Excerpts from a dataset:
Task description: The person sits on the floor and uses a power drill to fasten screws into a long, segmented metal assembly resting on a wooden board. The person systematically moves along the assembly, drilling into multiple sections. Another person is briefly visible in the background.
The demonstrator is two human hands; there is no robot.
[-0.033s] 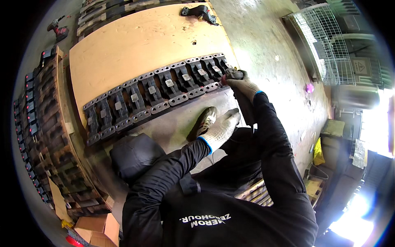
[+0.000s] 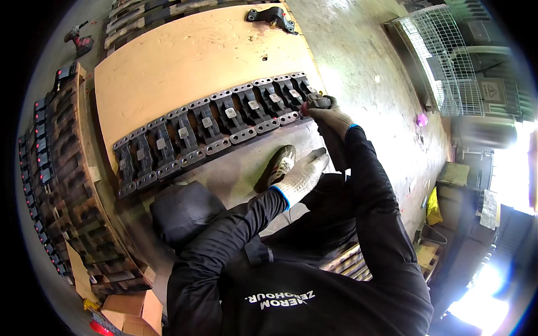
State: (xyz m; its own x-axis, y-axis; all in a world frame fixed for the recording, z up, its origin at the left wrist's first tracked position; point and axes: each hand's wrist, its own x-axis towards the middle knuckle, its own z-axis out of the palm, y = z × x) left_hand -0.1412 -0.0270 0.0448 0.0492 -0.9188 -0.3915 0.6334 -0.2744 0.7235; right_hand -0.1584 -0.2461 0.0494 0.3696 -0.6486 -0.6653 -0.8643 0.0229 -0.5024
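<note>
My left hand (image 2: pixel 304 173), in a pale knitted glove with a blue cuff, rests over my bent leg, fingers loosely stretched and nothing visible in them. At the right end of the row, my gloved right hand (image 2: pixel 332 115) grips the head of a dark hand-held power tool (image 2: pixel 336 150). Its long body hangs down toward my right forearm. A reddish part (image 2: pixel 305 110) shows beside the tool's head, against the end of the row. Several dark metal track-link castings (image 2: pixel 230 113) stand side by side, with holed plates along both edges. The tool's working tip is hidden.
The row lies along the near edge of a tan board (image 2: pixel 185 56). A black bracket (image 2: pixel 271 18) sits on its far corner. Stacked dark parts on a pallet (image 2: pixel 84 185) stand left, a red-black drill (image 2: pixel 78 40) beyond. A wire cage (image 2: pixel 443 61) is at right, a cardboard box (image 2: pixel 133 312) lower left.
</note>
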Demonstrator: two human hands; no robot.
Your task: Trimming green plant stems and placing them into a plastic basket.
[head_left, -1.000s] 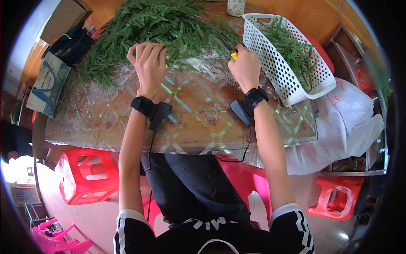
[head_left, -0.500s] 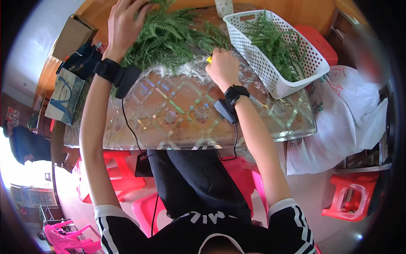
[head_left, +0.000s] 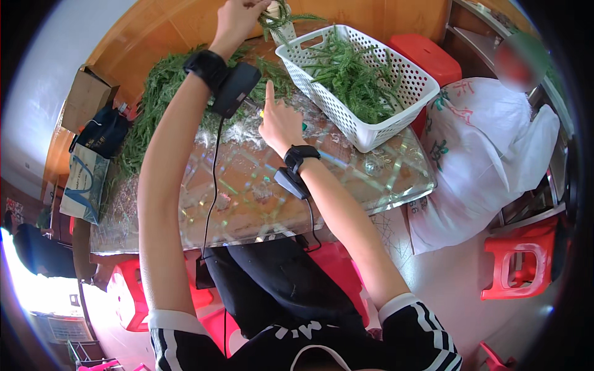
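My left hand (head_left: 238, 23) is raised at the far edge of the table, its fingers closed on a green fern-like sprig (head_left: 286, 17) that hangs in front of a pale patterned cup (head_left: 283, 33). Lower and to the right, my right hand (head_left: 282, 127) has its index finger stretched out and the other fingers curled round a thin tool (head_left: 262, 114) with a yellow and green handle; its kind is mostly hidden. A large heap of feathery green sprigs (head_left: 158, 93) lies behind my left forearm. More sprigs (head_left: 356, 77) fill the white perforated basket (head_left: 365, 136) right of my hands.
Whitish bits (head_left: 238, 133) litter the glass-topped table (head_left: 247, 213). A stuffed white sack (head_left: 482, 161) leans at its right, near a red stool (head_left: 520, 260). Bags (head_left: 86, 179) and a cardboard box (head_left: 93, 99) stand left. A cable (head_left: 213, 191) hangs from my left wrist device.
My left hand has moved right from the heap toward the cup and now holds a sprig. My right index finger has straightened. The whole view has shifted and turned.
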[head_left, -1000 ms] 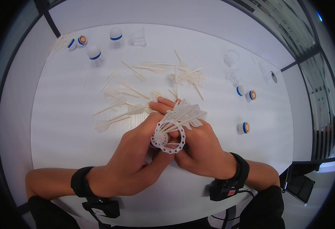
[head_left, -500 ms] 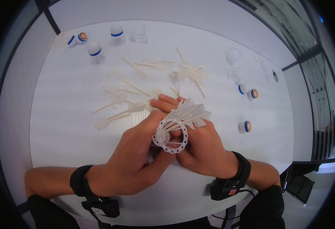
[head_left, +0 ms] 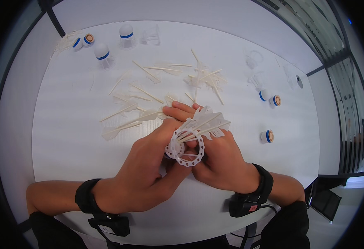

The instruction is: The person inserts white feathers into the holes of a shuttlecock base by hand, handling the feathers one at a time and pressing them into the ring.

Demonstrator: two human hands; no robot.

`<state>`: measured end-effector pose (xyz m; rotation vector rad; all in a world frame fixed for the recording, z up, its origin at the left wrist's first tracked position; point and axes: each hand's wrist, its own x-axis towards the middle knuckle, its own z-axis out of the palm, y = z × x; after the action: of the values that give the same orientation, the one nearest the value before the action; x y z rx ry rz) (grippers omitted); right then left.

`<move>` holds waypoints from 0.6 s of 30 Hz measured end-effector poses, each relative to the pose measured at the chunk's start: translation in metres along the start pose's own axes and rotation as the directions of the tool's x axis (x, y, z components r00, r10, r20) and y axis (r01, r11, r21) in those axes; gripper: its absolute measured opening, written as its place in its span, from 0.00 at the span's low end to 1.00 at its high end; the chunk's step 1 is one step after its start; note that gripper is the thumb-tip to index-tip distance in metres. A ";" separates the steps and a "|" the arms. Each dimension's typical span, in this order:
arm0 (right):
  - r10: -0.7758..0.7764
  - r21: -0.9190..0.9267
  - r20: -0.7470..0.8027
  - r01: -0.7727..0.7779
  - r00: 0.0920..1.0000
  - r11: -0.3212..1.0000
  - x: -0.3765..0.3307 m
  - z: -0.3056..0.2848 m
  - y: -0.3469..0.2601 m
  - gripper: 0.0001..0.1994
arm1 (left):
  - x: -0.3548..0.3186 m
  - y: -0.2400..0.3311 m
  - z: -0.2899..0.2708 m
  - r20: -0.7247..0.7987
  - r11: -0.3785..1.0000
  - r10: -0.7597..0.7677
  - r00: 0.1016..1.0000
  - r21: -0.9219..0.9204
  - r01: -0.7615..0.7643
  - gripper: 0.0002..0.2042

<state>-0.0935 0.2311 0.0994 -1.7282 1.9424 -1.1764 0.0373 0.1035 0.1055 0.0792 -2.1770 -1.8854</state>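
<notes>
Both my hands are closed around a partly built shuttlecock [head_left: 201,145] at the middle of the table. It has a white open frame with a ring of small holes, and several white feathers fan out from it over my right hand. My left hand [head_left: 149,159] grips its left side, with the fingers stretched out beyond. My right hand [head_left: 225,159] is curled against the right side, thumb and fingers pressed in near the ring. The fingertips are partly hidden behind the frame and feathers. Just beyond the hands lie loose feathers [head_left: 126,124].
More feathers [head_left: 207,79] are heaped farther back. At the far left stand shuttlecocks with white domed heads and blue bands [head_left: 127,35], near a clear plastic frame [head_left: 151,37]. Banded cork heads [head_left: 267,136] and clear plastic frames [head_left: 254,59] are on the right. White partitions border the table.
</notes>
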 end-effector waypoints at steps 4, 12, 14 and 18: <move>0.002 0.000 0.008 -0.002 1.000 1.000 -0.001 0.000 0.001 0.17 | 0.001 -0.001 0.001 -0.006 1.000 0.011 1.000 0.017 -0.011 0.13; -0.026 -0.028 0.019 0.026 0.999 0.999 0.001 0.004 0.004 0.19 | -0.001 -0.003 -0.003 0.006 1.000 -0.010 1.000 -0.022 0.010 0.14; -0.022 -0.025 0.025 0.022 0.999 0.999 -0.001 -0.001 0.002 0.21 | 0.001 0.004 0.001 0.006 0.998 -0.056 0.998 -0.031 0.056 0.14; -0.004 -0.042 0.019 0.005 1.000 0.999 -0.001 -0.001 0.002 0.22 | 0.001 -0.001 0.001 -0.010 1.000 0.029 1.000 0.009 -0.029 0.15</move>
<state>-0.0950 0.2318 0.0982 -1.7592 1.9668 -1.1248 0.0362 0.1039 0.1049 0.0580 -2.1681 -1.8565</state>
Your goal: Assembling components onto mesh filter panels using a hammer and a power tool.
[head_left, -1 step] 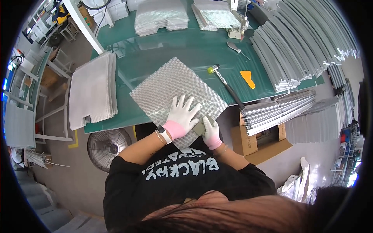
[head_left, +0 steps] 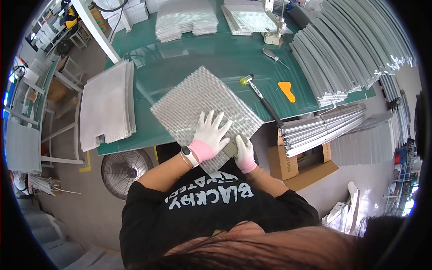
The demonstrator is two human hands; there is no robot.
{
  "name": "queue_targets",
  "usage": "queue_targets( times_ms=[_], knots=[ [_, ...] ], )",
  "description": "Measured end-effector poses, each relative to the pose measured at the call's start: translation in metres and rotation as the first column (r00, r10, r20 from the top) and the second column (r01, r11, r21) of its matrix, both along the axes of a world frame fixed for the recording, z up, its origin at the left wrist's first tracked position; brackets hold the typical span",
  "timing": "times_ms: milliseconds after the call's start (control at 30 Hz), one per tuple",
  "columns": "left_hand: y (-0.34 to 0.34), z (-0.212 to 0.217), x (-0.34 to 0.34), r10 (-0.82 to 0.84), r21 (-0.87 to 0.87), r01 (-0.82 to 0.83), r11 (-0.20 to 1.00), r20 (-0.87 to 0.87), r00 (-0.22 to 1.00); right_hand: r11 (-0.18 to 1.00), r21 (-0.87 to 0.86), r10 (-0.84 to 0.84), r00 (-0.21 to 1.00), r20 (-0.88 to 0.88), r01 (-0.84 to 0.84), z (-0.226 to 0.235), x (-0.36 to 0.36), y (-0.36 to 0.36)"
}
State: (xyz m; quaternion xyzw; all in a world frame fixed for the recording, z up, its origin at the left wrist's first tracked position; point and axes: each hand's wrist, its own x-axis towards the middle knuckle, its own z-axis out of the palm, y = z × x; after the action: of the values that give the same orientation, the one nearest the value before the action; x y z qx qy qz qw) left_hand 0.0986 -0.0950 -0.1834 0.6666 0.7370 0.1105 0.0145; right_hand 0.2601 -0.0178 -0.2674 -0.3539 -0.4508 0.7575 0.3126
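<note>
A square sheet of grey metal mesh [head_left: 198, 96] lies cornerwise at the table's front edge, its near corner reaching out toward my body. My left hand [head_left: 210, 132], in a white glove with a pink cuff, rests flat on the mesh with fingers spread. Gloved the same way, my right hand [head_left: 244, 153] grips a flat grey-green block [head_left: 231, 149] against the sheet's near right edge. The block's underside and part of my right fingers are hidden.
On the green table [head_left: 180, 58] lie a hammer [head_left: 263, 101], an orange scraper [head_left: 286, 92] and a screwdriver [head_left: 275, 57]. Mesh sheets are stacked at left [head_left: 108, 101] and back [head_left: 186, 20]. Metal strips [head_left: 324, 128] lie over an open carton [head_left: 310, 173]. A fan [head_left: 126, 173] stands below.
</note>
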Motion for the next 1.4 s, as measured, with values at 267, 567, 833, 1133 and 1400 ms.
queue_targets(
  times_ms=[267, 567, 833, 1133, 1400],
  knots=[
    [0.001, 0.001, -0.002, 0.018, -0.011, -0.017, 1.000, 0.013, 1.000, 0.988, -0.143, 0.056, 0.998, -0.043, -0.061, -0.020, -0.010, 0.010],
    [0.009, 0.006, -0.001, 0.046, 0.015, -0.046, 0.999, -0.064, 0.997, 0.994, -0.107, 0.025, 1.000, -0.012, -0.027, -0.016, -0.024, 0.019],
    [0.013, -0.005, -0.061, -0.245, -0.212, 0.224, 0.951, -0.075, 0.967, 0.992, -0.120, 0.034, 0.999, -0.001, -0.034, -0.004, -0.045, -0.013],
    [0.019, -0.005, -0.082, -0.356, -0.290, 0.340, 0.895, -0.002, 0.935, 0.960, 0.067, 0.256, 0.949, 0.185, -0.272, -0.036, -0.046, 0.020],
    [0.022, -0.010, -0.073, -0.315, -0.300, 0.295, 0.907, -0.022, 0.949, 0.823, 0.391, 0.235, 0.873, 0.426, -0.412, -0.044, -0.065, 0.040]
  ],
)
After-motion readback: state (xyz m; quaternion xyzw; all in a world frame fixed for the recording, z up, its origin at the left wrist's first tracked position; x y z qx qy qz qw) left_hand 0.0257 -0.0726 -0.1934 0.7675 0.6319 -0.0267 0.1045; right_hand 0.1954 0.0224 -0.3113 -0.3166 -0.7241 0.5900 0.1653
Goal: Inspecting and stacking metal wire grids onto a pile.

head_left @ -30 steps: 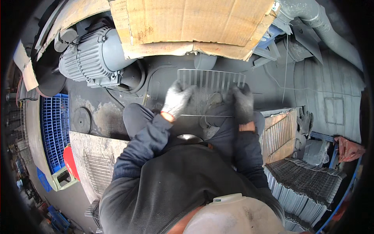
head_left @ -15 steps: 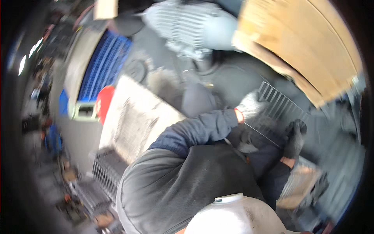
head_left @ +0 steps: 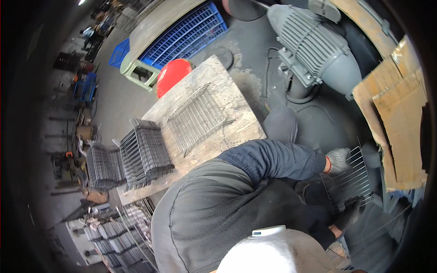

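Note:
A wire rack (head_left: 353, 178) with thin parallel bars is held low at the right, beside the cardboard. My left hand (head_left: 338, 161), in a grey knitted glove with a red cuff edge, grips the rack's upper left side. Lower down, my right hand (head_left: 351, 214), in a darker glove, is closed at the rack's lower edge; its fingertips are partly hidden. On the worn wooden table (head_left: 236, 107) to my left lies another wire rack (head_left: 200, 118). Stacked wire racks (head_left: 145, 154) rest at that table's near left end.
A grey ribbed motor (head_left: 314, 45) stands ahead, with cables below it. Cardboard (head_left: 400, 132) rises at the right. Beyond the table are a red round stool seat (head_left: 174, 75), a green plastic stool (head_left: 139, 73) and a blue crate (head_left: 184, 34). More bundled racks (head_left: 120, 236) sit lower left.
The view has turned left, so the table, stacks and motor appear farther right and sharper. Both hands still hold the wire rack, which now appears lower and farther right in the picture.

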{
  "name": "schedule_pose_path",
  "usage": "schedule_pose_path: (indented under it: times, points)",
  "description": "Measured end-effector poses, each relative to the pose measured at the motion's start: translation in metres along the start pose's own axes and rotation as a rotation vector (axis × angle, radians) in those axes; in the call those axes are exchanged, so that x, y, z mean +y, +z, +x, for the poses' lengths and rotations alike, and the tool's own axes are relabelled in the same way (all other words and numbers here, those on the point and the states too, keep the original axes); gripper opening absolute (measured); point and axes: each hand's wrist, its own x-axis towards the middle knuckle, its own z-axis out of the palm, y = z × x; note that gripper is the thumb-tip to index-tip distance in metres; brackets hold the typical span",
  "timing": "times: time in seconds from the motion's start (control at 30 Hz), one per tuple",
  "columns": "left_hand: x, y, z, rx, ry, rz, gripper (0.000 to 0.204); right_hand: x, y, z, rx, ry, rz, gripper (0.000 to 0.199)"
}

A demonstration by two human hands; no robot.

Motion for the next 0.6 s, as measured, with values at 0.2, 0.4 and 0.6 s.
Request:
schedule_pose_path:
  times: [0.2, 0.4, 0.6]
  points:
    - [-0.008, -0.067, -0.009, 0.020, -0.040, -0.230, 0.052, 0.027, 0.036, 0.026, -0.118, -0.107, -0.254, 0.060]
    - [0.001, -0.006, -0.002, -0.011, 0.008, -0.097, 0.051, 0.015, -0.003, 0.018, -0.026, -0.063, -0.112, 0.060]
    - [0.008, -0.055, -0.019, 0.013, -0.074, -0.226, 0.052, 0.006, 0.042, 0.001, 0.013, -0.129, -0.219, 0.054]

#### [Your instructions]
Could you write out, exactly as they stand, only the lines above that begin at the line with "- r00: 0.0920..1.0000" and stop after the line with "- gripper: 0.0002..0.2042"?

#### [Task result]
  - r00: 0.0920..1.0000
  - r11: -0.3212..1.0000
  - x: -0.3765..0.3307 m
  - z: -0.3056..0.2848 m
  - y: -0.3469..0.2601 m
  - gripper: 0.0001..0.1994
arm1 (left):
  - x: -0.3548..0.3186 m
  - y: -0.2400..0.3311 m
  - z: -0.2899..0.2708 m
  - r20: -0.7247..0.7987
  - r11: -0.3785..1.0000
  - r10: -0.7597..0.7677
  - r00: 0.1016..1.0000
  - r21: -0.9219..0.9204
  - r01: -0.7615..0.7643
  - gripper: 0.0002..0.2042

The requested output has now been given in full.